## EXERCISE INPUT
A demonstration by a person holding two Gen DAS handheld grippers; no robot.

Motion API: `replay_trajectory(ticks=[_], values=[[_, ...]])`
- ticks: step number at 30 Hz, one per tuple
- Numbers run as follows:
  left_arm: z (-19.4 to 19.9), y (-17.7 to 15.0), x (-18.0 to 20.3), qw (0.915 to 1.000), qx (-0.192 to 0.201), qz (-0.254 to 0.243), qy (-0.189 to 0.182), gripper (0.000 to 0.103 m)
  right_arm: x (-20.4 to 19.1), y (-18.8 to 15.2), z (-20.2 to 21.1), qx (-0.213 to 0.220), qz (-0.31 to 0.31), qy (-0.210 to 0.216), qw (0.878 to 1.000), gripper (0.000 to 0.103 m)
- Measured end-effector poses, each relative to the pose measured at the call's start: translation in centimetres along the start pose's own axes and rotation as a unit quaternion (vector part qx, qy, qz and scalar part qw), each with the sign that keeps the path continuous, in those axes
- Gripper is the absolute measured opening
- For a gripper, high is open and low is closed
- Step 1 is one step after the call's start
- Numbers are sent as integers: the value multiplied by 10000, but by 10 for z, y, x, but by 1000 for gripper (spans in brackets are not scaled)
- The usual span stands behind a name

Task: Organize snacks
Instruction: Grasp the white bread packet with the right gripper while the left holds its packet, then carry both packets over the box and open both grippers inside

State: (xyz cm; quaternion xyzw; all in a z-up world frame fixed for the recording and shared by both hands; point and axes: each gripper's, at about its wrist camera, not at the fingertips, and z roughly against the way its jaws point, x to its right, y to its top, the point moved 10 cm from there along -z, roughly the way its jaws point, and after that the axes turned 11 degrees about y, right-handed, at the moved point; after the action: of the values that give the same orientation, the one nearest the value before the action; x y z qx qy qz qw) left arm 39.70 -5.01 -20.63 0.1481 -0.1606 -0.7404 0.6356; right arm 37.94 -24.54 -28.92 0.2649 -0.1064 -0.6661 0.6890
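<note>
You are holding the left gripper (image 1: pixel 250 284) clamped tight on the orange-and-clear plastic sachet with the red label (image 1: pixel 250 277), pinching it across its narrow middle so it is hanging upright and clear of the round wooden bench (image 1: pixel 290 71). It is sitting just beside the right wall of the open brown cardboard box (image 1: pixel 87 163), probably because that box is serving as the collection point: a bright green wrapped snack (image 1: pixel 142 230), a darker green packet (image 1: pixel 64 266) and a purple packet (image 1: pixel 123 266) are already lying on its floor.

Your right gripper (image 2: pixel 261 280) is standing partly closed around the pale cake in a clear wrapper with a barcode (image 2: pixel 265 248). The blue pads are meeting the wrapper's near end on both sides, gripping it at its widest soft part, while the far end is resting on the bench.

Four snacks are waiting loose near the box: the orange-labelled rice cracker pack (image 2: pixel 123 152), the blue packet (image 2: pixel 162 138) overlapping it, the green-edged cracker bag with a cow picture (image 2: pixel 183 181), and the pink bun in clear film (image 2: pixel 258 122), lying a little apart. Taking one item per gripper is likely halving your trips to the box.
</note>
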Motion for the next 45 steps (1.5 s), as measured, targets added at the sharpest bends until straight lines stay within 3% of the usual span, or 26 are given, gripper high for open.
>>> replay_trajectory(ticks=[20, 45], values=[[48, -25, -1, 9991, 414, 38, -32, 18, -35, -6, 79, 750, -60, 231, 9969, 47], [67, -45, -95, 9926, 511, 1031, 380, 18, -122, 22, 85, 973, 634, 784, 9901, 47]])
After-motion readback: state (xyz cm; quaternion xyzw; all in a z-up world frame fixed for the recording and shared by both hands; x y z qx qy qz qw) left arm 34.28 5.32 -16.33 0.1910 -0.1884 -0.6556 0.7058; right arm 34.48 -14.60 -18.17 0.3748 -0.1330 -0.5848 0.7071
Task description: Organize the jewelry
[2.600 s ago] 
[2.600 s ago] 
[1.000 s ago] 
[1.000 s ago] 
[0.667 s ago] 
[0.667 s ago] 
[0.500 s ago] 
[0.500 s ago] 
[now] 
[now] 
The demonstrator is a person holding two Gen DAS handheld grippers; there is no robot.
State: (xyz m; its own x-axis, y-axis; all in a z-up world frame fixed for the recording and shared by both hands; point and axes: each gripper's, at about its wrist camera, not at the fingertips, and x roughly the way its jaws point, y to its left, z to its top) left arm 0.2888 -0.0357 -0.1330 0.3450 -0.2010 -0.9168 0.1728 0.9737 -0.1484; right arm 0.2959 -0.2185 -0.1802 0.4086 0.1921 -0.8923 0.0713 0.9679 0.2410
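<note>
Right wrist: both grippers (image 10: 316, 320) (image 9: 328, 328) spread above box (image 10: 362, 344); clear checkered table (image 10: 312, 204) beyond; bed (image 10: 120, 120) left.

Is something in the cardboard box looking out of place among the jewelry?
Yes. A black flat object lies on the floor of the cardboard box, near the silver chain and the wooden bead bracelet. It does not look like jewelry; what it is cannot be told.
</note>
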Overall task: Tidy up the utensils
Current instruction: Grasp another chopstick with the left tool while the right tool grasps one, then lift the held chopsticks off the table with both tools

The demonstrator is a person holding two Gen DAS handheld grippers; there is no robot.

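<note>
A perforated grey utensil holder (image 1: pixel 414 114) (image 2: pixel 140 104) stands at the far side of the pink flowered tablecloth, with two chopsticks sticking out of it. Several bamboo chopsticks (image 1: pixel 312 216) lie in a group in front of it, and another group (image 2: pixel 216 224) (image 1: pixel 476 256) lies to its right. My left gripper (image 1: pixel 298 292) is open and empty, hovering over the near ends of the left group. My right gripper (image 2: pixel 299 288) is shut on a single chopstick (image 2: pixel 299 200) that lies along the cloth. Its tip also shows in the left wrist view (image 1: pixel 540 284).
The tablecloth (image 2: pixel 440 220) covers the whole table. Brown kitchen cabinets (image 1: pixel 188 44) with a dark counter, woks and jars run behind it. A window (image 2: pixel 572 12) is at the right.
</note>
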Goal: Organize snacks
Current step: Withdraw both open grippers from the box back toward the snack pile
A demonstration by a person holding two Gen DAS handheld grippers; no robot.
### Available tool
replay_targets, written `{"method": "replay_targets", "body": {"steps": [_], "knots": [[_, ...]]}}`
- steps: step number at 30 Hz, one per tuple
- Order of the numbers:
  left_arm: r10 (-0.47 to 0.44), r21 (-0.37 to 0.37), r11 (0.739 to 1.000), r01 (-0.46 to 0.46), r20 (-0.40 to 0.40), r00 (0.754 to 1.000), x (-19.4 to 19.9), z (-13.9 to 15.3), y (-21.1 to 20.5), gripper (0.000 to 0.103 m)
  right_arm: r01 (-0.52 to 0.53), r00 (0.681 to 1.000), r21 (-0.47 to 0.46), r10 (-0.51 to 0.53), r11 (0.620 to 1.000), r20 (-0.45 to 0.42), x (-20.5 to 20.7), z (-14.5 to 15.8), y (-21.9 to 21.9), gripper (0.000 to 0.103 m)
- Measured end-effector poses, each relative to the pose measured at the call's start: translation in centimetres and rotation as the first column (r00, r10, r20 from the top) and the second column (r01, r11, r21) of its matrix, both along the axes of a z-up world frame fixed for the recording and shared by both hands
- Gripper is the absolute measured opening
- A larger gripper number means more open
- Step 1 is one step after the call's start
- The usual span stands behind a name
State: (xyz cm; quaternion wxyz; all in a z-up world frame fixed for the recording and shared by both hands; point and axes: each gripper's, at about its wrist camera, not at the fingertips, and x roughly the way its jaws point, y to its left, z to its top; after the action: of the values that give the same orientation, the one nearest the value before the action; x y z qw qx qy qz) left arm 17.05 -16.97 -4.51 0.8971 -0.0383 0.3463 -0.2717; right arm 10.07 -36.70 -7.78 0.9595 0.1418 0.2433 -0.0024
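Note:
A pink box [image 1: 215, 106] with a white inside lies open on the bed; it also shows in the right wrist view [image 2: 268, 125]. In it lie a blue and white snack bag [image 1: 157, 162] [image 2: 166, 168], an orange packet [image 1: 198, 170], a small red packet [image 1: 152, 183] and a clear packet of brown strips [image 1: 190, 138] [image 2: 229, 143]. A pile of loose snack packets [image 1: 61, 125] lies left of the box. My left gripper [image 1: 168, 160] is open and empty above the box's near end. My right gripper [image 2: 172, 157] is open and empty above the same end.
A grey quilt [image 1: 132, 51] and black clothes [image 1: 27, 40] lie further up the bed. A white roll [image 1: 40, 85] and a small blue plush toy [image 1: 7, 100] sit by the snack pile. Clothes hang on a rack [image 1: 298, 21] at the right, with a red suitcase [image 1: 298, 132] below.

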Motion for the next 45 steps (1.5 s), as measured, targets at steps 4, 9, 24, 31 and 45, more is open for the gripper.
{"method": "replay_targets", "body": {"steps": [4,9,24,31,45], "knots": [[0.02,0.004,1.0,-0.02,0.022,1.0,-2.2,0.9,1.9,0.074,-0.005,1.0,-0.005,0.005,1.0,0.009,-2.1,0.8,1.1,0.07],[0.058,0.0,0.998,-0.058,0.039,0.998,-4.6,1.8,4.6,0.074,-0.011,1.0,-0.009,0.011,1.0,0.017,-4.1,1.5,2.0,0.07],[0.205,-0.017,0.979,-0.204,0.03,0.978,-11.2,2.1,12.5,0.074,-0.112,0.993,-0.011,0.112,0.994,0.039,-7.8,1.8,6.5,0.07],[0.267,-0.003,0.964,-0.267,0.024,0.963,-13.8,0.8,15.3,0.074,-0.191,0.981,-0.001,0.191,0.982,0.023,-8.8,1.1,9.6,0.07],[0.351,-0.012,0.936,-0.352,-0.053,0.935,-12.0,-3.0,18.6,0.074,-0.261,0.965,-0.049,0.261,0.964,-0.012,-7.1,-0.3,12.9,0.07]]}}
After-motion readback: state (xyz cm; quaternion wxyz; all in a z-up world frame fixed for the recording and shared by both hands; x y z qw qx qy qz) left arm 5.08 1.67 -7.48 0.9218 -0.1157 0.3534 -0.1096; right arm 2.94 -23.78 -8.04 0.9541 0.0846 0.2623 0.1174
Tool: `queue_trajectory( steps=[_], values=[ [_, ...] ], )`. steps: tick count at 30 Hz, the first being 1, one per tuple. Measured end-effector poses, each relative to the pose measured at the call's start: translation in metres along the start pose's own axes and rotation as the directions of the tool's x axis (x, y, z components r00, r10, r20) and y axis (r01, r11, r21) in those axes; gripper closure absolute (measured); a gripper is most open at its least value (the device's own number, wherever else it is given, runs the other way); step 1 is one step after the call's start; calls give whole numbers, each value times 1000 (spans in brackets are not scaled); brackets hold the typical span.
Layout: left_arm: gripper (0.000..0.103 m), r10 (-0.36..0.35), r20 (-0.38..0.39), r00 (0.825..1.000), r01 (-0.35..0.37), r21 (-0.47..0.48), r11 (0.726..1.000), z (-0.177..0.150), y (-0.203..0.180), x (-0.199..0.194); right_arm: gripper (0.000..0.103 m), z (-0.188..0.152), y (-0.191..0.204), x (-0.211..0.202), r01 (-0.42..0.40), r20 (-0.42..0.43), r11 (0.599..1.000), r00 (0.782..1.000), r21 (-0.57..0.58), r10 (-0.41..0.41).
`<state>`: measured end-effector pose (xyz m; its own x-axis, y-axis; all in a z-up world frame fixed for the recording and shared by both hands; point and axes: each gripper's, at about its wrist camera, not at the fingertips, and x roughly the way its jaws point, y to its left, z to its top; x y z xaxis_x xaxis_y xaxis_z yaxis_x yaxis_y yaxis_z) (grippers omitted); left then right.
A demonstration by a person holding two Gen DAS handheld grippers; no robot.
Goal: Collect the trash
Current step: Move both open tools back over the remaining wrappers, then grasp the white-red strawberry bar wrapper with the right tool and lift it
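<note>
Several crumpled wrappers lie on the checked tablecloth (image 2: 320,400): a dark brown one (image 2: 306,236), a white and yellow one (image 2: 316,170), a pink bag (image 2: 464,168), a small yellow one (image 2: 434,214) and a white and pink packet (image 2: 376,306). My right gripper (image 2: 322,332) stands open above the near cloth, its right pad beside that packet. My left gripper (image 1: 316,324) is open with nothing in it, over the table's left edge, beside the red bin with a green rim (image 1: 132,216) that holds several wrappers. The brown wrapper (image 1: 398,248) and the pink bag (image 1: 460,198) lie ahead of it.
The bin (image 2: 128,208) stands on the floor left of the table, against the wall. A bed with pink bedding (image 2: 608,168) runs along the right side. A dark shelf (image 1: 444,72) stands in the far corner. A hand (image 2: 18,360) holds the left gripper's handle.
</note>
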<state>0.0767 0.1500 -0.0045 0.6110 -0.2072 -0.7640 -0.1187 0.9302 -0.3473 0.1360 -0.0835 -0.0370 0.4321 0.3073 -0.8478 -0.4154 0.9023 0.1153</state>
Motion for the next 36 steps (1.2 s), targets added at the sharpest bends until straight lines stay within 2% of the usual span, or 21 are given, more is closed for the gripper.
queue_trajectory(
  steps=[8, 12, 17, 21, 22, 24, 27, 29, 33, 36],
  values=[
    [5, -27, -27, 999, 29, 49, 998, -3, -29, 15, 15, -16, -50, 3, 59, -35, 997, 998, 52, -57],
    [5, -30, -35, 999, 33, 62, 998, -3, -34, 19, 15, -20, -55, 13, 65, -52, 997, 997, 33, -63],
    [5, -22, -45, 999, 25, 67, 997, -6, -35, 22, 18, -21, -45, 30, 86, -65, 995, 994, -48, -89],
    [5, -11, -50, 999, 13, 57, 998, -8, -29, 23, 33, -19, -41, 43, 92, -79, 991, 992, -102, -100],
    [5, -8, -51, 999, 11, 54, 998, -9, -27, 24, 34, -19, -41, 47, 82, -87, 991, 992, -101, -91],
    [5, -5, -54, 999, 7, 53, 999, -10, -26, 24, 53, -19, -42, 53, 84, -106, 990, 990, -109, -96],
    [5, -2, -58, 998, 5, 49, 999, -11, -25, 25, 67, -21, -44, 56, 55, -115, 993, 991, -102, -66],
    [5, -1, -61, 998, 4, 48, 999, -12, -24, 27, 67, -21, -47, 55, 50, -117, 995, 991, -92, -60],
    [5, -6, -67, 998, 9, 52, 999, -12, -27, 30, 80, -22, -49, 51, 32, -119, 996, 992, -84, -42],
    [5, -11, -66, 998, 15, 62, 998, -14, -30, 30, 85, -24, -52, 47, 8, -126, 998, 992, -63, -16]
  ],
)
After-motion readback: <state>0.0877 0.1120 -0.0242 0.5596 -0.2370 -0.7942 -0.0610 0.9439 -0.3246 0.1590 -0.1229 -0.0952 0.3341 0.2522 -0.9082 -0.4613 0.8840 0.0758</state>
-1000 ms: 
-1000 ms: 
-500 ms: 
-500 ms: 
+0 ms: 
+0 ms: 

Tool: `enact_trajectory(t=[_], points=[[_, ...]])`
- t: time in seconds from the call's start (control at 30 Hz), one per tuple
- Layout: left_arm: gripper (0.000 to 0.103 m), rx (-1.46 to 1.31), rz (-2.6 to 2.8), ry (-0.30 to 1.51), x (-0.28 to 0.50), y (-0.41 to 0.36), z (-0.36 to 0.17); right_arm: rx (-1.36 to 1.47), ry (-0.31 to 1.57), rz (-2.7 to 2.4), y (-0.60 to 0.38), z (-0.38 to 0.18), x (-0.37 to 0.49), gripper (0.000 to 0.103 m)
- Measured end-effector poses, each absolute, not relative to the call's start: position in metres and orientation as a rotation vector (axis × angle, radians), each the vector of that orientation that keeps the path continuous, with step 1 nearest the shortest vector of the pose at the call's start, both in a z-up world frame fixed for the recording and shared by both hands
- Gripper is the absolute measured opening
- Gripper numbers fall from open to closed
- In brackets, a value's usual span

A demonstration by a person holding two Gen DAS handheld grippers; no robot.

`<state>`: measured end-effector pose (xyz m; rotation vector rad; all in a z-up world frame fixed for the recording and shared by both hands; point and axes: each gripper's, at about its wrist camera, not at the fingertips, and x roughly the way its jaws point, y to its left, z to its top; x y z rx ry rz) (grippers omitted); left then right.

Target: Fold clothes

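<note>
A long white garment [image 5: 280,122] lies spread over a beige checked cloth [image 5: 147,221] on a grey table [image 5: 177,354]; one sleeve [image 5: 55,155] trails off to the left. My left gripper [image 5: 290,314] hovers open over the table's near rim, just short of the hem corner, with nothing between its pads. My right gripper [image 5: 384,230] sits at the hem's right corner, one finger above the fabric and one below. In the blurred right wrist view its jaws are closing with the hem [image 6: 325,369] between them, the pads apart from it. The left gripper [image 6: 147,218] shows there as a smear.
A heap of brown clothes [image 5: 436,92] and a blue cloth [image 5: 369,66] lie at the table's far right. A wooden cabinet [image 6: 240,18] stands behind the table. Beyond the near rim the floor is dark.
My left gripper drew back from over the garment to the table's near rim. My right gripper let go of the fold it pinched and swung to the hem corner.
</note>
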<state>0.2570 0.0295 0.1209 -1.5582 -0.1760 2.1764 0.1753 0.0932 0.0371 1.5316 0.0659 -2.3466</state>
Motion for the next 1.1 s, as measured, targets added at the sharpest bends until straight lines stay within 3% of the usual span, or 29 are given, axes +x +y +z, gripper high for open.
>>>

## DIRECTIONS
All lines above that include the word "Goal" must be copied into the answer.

## OUTPUT
Goal: Organize snacks
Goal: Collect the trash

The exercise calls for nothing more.